= Aim of the exercise =
Where the records below reach the line containing "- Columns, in", start transcribing, and end with the line containing "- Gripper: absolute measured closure", exactly and with nothing else added.

*** Material for the task

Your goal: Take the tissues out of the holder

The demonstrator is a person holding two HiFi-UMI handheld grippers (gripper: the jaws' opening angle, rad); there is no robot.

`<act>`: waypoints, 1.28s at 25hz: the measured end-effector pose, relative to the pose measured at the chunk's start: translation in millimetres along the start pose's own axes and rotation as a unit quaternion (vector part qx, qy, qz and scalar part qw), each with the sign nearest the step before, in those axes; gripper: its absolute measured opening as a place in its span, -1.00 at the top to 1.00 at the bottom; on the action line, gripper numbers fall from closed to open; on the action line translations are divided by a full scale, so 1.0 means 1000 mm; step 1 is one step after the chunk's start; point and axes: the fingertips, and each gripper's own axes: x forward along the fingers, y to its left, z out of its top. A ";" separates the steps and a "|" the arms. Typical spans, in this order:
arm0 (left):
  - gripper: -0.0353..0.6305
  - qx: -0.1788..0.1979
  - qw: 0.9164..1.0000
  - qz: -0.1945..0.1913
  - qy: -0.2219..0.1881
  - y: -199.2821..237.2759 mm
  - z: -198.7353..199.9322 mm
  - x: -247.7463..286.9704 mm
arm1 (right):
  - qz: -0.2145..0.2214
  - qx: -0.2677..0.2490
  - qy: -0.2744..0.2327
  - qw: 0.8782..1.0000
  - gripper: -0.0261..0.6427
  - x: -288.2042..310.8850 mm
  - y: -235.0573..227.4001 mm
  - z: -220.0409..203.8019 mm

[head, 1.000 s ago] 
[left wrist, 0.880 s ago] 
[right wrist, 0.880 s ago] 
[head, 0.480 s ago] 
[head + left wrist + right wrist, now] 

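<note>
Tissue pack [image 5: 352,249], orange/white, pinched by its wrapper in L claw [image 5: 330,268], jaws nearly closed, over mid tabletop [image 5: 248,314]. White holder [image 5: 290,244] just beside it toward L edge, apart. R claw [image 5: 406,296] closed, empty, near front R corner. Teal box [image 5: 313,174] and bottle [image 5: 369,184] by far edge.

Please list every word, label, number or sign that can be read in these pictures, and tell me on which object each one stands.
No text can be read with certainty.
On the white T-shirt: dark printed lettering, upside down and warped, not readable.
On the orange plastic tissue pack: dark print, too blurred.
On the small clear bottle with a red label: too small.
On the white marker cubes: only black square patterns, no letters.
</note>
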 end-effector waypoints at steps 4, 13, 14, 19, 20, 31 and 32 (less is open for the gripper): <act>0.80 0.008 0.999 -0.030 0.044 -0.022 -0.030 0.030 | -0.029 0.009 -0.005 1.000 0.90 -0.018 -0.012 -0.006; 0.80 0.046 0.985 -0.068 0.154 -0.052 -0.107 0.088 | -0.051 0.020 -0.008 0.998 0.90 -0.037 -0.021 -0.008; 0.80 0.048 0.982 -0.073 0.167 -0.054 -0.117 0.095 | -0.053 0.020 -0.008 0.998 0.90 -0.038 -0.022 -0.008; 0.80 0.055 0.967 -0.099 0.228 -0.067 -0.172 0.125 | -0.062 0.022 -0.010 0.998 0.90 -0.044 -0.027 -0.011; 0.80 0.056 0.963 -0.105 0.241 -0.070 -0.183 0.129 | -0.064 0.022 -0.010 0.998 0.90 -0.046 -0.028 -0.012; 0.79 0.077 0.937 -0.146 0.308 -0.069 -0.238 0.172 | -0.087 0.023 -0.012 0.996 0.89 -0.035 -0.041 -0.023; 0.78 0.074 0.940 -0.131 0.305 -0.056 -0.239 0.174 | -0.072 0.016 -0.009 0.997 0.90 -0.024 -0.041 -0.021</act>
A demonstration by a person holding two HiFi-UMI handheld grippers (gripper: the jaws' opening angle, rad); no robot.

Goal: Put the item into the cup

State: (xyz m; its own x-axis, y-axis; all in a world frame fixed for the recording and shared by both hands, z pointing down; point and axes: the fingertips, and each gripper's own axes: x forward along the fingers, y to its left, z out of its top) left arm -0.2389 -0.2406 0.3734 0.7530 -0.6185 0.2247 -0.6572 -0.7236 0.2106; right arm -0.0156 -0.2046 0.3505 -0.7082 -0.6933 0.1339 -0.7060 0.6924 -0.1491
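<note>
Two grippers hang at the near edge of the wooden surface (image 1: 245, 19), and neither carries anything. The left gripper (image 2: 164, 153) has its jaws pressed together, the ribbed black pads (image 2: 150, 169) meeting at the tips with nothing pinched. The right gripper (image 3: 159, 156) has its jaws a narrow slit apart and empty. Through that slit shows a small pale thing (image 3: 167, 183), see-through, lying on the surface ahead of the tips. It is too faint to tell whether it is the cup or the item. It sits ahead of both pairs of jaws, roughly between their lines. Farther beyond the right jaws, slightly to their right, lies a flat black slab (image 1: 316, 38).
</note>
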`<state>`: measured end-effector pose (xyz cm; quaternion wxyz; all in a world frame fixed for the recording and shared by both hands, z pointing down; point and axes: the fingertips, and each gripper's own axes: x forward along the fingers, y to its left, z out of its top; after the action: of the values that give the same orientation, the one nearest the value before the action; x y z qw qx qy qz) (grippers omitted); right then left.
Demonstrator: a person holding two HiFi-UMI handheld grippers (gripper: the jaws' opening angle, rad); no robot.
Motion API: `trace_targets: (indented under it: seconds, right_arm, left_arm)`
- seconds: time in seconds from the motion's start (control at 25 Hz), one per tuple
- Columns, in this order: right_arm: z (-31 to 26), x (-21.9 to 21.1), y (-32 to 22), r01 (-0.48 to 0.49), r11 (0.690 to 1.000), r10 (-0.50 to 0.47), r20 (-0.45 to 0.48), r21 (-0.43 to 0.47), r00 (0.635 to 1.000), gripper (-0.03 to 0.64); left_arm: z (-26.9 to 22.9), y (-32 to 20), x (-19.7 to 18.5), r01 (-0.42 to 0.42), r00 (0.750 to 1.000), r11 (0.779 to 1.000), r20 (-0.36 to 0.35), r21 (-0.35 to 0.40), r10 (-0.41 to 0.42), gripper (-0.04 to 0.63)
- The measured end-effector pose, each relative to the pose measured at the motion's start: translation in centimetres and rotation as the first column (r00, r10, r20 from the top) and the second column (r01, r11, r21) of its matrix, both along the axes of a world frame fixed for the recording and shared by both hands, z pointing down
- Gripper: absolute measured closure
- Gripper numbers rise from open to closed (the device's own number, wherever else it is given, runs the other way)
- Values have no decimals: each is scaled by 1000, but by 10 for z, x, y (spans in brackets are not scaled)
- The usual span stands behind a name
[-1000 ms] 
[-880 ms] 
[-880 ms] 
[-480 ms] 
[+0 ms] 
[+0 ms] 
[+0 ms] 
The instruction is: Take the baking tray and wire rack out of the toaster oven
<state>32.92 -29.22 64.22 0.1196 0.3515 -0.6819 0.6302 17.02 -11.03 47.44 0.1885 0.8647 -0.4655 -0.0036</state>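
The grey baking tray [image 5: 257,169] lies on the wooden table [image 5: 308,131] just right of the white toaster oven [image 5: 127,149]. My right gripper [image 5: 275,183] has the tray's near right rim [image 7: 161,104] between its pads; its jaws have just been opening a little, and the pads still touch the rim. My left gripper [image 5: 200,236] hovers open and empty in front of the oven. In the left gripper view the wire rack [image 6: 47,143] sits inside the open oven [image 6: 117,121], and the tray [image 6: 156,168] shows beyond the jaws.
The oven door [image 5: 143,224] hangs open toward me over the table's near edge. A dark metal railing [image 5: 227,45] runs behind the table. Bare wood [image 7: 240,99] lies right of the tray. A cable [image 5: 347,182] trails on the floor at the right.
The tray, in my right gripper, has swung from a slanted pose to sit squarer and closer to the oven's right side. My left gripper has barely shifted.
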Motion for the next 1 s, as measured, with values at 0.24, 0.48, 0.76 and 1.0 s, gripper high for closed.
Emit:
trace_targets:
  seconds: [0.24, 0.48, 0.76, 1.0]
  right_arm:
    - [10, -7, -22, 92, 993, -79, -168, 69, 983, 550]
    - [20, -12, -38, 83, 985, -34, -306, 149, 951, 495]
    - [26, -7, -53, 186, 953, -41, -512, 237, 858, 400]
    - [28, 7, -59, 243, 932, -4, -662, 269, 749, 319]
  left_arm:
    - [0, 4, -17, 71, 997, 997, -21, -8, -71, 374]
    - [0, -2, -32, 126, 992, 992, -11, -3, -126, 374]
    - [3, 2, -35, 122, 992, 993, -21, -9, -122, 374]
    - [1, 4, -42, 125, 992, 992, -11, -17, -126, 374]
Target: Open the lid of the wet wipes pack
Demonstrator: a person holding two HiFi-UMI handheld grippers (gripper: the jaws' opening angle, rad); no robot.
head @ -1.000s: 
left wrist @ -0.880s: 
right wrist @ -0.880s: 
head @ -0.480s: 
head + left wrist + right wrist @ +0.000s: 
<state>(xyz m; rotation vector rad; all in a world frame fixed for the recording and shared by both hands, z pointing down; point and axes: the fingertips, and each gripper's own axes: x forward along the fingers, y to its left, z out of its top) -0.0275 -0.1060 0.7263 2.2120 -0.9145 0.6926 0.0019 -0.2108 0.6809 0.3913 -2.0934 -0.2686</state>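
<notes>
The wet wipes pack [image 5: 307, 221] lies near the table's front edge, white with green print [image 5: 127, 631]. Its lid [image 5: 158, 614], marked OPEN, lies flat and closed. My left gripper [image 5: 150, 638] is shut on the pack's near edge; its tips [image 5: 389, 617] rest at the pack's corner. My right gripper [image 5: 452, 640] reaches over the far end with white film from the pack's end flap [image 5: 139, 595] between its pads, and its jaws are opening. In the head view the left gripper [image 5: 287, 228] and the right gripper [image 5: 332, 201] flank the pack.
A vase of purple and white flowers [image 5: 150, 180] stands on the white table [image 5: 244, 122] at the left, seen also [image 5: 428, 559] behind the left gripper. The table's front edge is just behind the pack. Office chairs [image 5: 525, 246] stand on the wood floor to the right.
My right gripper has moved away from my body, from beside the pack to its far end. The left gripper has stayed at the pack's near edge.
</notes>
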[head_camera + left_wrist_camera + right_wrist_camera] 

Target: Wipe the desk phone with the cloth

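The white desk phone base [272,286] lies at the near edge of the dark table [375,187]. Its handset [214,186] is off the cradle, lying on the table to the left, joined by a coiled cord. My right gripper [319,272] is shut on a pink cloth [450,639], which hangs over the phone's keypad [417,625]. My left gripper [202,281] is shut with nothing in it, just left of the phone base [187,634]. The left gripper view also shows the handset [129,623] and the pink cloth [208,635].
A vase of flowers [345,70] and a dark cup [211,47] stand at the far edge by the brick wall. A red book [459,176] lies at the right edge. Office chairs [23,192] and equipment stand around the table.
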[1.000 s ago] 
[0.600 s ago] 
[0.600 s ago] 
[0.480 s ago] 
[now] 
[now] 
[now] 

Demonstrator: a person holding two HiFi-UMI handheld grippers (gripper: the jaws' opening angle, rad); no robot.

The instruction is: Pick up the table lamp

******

= Answer to this problem =
- Columns, in this order: right_arm: z (-31 to 26), x (-21.9 to 21.1), y (-32 to 22), r01 (-0.48 to 0.49), r11 (0.690 to 1.000), r10 (-0.50 to 0.47), r20 (-0.45 to 0.48), r21 (-0.43 to 0.47), r00 (0.635 to 1.000), gripper (-0.03 to 0.64); left_arm: z (-26.9 to 22.9), y (-32 to 20), x (-19.7 to 18.5), r01 (-0.42 to 0.42), r00 (0.750 to 1.000), r11 (0.779 to 1.000), r20 (-0.36 to 0.35), r21 (-0.35 to 0.40), r10 (-0.41 to 0.42), gripper (-0.04 to 0.63)
- The measured end-effector pose, each relative to the pose measured at the motion's start: translation in centimetres and rotation as the first column (r00, r10, r20 from the top) and the second column (r01, r11, r21) of its matrix, both along the axes of a world frame fixed for the recording and shared by both hands, z pointing down
- Gripper: absolute measured closure

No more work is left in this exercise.